Мы оба были уверены, что изготовляется мужчина.
— Или тебя это не очень касается?
Я ответил каким-то междометием.
— Вот, Толя, и надо решать: Париж или сын.
— Думай, Нюша. Хорошенько думай. И решай.
— А я уже давно решила. Конечно, сын.
Я поцеловал ее в губы и сказал:
— Ты у меня, Мартышка, настоящий человек. Совсем настоящий. Хотя носа у тебя действительно маловато. Впрочем, я с первого взгляда не сомневался, что ты настоящая.
— Дурень! Это ведь только влюбляются с первого взгляда.
— Нет, шалишь! Все самое большое и хорошее делается с первого взгляда. И влюбляются с первого, и не сомневаются с первого, и предлагают руку с сердцем с первого. Все, все!
— Между прочим, ты мне их еще не предлагал.
— Неужели забыл?
— Ага! Ты ведь такой рассеянный.
А ночью, в кровати, при потушенной электрической лампочке, я ей сказал:
— Знаешь, Нюха…
— Знаю, знаю.
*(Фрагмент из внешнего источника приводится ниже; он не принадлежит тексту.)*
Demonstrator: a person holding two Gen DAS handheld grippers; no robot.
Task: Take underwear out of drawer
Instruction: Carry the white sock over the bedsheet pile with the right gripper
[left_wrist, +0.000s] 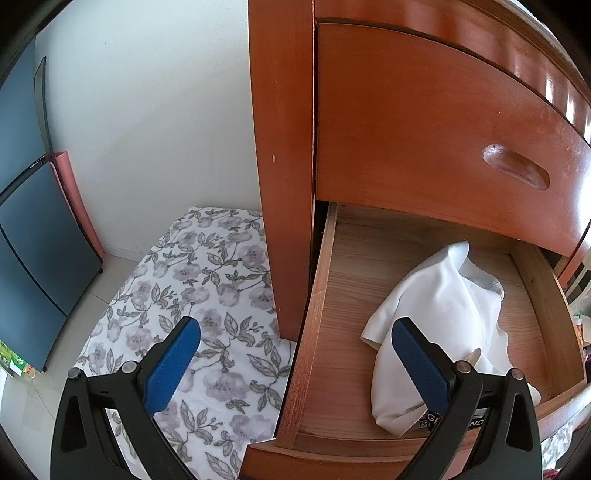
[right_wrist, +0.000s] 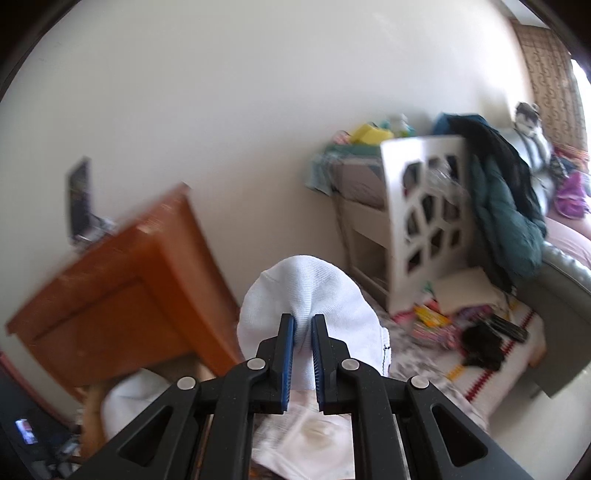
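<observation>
Bedroom, wooden drawer (left_wrist: 314, 332) open, white garment (left_wrist: 436, 314) inside. Right hand-held gripper (right_wrist: 303, 334) clamped on white underwear (right_wrist: 306, 295), probably clear of drawer; blurry. Left hand-held gripper (left_wrist: 295, 354) apart, empty. Keep clamp firm, carry clear.

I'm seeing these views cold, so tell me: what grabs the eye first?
In the right wrist view, the right gripper is shut on a white ribbed garment, held up in front of the room. In the left wrist view, the open wooden drawer holds a crumpled white cloth, with the open left gripper hovering at its near corner.
</observation>
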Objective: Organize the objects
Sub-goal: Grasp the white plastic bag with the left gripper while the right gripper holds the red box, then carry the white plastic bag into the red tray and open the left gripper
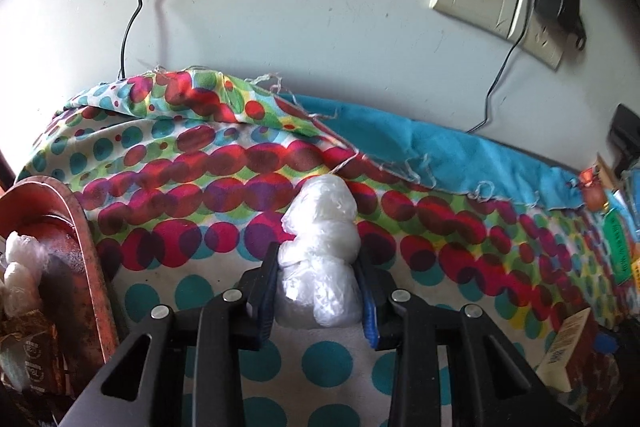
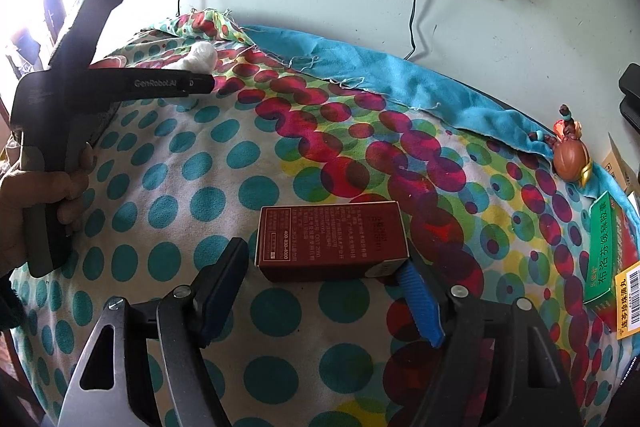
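- Plastic-wrapped bundle sits between the left tongs, both pads pressed to its sides: gripped, probably for transfer to the rusty tray at left, which already has similar bundles.
- Right tongs spread wide, straddling the near end of the dark red box; not yet clamped.
- Only the right view shows the hand holding the left tool, plus green box and figurine far right on the worktop.
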A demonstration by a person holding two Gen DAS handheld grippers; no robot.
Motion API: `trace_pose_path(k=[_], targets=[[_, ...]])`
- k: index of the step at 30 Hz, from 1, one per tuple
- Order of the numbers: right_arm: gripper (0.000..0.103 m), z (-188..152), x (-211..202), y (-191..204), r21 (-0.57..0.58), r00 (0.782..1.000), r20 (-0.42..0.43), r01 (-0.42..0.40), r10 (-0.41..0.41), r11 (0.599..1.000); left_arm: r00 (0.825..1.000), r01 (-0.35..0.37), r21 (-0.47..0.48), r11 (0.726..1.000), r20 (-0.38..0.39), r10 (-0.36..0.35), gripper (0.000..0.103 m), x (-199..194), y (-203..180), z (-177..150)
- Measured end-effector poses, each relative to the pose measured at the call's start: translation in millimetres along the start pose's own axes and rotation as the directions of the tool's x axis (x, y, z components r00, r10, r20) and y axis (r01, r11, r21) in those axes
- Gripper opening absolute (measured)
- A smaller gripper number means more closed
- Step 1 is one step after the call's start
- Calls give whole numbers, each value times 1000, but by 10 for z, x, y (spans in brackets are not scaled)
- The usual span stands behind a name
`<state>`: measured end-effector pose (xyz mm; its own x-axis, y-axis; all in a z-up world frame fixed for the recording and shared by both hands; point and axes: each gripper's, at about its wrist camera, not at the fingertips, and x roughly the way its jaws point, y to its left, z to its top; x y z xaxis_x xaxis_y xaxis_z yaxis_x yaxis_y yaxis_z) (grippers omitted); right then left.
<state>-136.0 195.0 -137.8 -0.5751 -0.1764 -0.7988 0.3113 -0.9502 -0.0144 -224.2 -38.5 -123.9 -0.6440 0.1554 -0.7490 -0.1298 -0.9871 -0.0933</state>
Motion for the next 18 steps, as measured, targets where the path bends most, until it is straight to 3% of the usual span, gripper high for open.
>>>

Спи.
Она, конечно, сразу поняла, что я собрался утешать ее.
— Подожди засыпать. Нюха.
— О-о-ой! — простонала она.
— Понимаешь, есть наши русские повадки, которых я терпеть не могу.
— По матушке посылать?
Я горячо возразил:
— Нет, эта очень милая! Я о других говорю. Ну, скажем, давать честное слово и не выполнять его.
— Спи, Длинный. Завтра дашь слово.
— Нет, я сегодня хочу дать. Сейчас.
— Вот беда! Пойми, мучитель: у меня утром ответственная репетиция.
Она готовила роль Коломбины в «Короле-Арлекине».
— Сплю! — и повернулась на левый бок.
— Стой, стой! Это чертовски важно!
— Ну, ей-богу, успеется. Мы ведь будем с тобой разговаривать… об очень важном… каждую ночь… еще лет пятьдесят подряд.